Task:
Print only the lines below from the one with "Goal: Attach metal" to the one with "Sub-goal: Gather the", both included, exactly as they stand. Leave pictures out.

Data extracts:
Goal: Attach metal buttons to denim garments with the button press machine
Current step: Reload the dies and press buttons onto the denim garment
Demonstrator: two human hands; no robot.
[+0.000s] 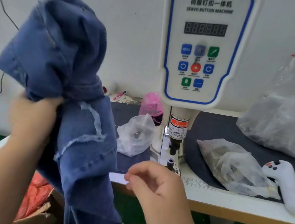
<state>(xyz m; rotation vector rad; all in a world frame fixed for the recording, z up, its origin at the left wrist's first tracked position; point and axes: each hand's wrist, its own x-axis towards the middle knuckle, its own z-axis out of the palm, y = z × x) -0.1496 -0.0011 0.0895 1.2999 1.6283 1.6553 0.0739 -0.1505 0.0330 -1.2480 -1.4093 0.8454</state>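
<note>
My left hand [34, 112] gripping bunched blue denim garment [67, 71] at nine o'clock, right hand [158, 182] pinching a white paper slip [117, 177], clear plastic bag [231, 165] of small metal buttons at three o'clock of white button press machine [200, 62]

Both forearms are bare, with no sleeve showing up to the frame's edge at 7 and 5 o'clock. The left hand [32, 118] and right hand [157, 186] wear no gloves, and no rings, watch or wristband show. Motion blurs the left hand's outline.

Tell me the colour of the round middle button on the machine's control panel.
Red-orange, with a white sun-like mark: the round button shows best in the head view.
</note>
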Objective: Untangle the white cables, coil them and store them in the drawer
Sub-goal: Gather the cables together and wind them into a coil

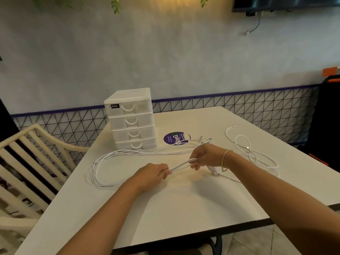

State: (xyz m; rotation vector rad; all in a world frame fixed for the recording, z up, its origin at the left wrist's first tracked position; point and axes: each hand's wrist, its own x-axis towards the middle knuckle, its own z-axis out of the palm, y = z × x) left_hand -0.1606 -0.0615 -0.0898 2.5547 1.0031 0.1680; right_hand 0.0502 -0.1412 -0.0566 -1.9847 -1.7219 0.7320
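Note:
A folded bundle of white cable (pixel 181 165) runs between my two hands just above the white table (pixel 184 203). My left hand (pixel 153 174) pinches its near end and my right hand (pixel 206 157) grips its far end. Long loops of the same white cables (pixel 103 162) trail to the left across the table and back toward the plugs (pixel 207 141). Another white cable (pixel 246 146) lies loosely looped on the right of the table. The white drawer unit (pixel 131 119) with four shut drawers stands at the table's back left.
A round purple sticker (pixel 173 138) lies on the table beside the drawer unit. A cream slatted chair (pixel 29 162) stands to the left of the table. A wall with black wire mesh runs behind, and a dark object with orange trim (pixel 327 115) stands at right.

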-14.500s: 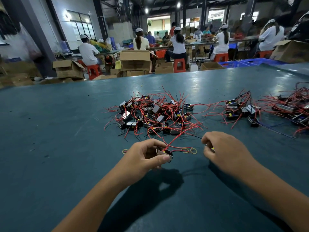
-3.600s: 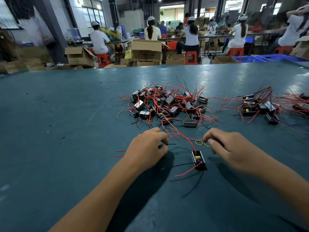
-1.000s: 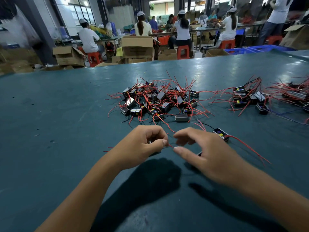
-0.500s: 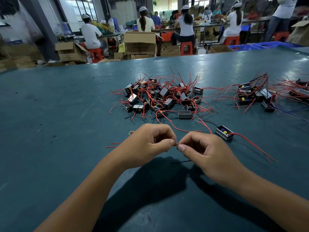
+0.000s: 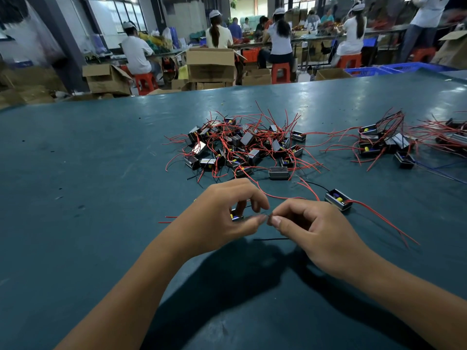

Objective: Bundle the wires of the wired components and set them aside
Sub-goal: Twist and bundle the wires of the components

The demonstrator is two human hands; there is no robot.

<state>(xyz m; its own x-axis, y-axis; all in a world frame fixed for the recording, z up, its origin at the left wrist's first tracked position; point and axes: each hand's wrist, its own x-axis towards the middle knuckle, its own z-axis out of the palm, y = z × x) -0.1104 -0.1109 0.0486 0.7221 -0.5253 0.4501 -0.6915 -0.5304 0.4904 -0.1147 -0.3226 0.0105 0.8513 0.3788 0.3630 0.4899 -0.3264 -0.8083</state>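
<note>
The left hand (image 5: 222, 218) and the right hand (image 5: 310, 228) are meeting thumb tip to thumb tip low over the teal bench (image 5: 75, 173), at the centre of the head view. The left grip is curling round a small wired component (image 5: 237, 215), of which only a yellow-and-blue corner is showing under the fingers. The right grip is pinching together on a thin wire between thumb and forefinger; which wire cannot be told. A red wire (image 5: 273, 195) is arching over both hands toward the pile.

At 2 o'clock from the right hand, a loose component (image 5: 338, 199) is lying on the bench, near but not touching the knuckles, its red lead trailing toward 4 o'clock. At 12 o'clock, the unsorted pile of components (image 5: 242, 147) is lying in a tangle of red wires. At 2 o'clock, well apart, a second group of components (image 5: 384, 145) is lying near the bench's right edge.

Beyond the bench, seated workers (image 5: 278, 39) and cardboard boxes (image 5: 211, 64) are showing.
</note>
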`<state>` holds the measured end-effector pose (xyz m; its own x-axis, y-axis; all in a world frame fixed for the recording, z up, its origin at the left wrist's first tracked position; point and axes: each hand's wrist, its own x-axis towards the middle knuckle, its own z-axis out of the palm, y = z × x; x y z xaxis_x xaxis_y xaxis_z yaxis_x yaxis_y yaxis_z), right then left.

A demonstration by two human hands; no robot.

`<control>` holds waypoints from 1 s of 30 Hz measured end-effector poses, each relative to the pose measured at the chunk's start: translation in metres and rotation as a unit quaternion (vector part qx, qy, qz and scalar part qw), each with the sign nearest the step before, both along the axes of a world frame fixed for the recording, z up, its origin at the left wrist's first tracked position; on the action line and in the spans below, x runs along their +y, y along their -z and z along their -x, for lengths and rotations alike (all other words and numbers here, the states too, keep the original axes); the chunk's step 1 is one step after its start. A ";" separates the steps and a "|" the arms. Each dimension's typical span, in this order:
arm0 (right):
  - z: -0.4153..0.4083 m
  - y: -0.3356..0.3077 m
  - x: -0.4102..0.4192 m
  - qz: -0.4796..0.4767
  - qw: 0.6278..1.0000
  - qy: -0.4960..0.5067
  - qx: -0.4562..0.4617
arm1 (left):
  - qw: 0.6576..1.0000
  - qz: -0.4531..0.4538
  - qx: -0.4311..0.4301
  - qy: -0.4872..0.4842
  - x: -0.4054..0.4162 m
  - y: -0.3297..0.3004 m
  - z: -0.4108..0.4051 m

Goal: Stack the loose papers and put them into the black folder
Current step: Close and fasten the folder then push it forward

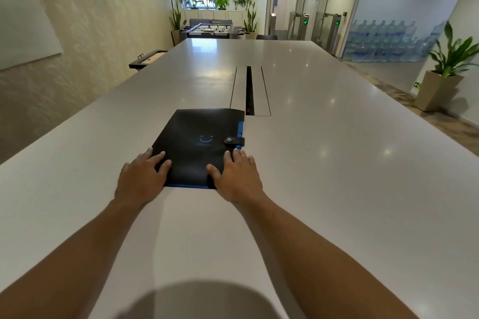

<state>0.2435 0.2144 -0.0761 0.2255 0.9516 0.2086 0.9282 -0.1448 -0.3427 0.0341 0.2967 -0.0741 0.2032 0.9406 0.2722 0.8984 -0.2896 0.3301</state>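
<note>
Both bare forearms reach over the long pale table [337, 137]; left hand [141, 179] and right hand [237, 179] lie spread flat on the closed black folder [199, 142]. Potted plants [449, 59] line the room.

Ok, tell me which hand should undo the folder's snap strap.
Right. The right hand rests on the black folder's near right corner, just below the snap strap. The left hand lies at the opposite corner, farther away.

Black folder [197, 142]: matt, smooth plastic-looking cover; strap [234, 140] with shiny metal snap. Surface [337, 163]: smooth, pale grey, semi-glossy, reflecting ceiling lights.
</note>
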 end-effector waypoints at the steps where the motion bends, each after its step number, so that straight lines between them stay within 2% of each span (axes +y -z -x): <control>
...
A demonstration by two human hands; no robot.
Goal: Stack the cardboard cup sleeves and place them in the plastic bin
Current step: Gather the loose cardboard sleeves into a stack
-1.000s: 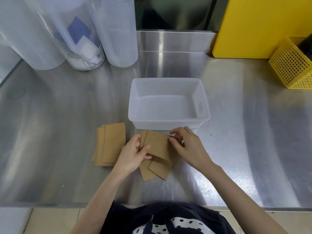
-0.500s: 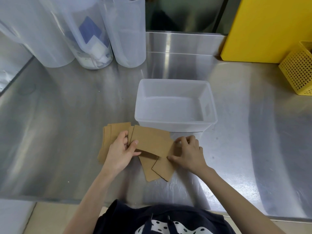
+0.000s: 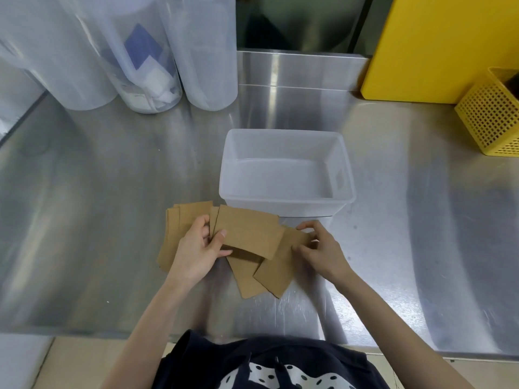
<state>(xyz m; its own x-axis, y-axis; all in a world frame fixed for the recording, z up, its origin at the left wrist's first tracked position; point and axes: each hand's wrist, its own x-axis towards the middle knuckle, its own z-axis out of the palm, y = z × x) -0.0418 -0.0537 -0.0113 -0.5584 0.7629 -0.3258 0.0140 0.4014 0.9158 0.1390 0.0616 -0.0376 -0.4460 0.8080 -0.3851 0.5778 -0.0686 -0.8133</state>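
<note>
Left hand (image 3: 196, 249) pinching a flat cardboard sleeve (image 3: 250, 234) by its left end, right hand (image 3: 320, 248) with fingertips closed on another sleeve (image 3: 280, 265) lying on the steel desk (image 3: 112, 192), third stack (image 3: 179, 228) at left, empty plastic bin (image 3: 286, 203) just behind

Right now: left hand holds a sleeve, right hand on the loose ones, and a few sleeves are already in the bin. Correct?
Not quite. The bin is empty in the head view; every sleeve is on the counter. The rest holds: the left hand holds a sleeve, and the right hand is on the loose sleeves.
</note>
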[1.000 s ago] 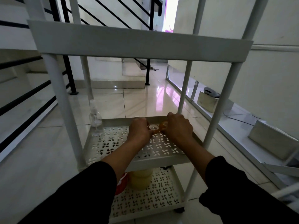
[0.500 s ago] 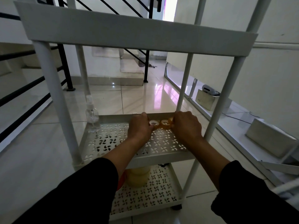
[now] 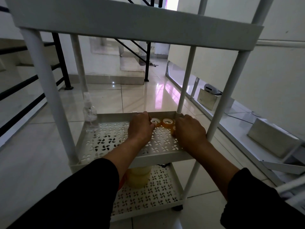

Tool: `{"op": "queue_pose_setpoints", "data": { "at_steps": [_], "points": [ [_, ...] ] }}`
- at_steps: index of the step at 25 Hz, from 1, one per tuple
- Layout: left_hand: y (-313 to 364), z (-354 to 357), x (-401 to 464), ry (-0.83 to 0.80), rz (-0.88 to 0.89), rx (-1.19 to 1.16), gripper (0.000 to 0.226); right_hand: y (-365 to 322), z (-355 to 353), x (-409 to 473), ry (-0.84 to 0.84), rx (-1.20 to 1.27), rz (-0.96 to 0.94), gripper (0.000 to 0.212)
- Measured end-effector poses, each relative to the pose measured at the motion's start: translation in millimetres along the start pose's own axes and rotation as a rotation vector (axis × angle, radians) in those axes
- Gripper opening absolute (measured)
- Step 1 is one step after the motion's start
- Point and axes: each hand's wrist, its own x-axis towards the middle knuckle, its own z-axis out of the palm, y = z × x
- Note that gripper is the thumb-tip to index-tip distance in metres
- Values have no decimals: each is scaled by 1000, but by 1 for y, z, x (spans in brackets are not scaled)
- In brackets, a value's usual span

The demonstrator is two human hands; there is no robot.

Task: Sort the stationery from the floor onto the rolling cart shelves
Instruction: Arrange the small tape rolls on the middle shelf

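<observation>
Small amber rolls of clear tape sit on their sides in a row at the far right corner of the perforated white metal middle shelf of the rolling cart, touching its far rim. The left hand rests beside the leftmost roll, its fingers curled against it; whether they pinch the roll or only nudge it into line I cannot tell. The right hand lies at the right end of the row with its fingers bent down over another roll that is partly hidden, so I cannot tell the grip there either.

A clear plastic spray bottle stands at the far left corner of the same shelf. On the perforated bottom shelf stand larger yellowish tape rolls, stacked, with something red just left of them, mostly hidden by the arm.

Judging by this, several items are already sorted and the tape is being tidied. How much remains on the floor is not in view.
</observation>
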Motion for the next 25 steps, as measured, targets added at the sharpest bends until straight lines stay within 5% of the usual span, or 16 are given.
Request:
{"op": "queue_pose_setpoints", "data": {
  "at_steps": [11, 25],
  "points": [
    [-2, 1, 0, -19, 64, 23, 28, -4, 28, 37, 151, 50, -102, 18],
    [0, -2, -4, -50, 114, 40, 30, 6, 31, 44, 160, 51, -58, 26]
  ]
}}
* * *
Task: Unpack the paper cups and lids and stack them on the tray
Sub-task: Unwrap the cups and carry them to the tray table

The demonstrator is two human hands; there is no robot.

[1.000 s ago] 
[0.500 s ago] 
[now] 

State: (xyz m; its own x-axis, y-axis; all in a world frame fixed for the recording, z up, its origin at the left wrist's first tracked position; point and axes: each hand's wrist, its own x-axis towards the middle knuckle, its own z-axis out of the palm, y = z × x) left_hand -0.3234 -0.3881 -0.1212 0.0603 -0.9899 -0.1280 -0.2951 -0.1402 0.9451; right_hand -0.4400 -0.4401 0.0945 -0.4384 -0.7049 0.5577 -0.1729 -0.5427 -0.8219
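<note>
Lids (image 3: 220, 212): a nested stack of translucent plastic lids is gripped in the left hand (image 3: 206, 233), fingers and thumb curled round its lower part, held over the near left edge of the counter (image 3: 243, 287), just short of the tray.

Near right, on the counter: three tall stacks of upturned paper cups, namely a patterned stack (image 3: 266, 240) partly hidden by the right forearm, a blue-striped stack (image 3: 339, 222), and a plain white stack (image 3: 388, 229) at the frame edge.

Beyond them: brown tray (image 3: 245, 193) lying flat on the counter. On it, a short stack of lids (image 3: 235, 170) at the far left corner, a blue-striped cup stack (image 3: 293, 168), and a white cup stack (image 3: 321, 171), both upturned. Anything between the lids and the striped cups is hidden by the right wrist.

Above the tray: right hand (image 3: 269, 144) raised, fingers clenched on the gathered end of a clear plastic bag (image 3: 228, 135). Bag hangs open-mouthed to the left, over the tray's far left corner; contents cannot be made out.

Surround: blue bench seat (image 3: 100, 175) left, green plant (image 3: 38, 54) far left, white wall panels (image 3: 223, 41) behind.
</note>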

The completed task:
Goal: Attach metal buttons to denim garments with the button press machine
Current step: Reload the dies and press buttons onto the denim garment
Demonstrator: two human hands; no robot.
[+0.000s] 
<state>(xyz m; rotation vector rad; all in a world frame fixed for the recording, z up, its origin at the left wrist's first tracked position; point and axes: each hand's wrist, its own x-axis towards the middle knuckle, its own z-axis out of the palm, y = z × x) -0.1496 -0.0011 0.0895 1.2999 1.6283 1.6553 0.0739 -0.1505 0.0330 -1.2480 -1.4093 0.8454</state>
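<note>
My left hand [34, 112] gripping bunched blue denim garment [67, 71] at nine o'clock, right hand [158, 182] pinching a white paper slip [117, 177], clear plastic bag [231, 165] of small metal buttons at three o'clock of white button press machine [200, 62]

Both forearms are bare, with no sleeve showing up to the frame's edge at 7 and 5 o'clock. The left hand [32, 118] and right hand [157, 186] wear no gloves, and no rings, watch or wristband show. Motion blurs the left hand's outline.

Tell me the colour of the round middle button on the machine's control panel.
Red-orange, with a white sun-like mark: the round button shows best in the head view.
</note>
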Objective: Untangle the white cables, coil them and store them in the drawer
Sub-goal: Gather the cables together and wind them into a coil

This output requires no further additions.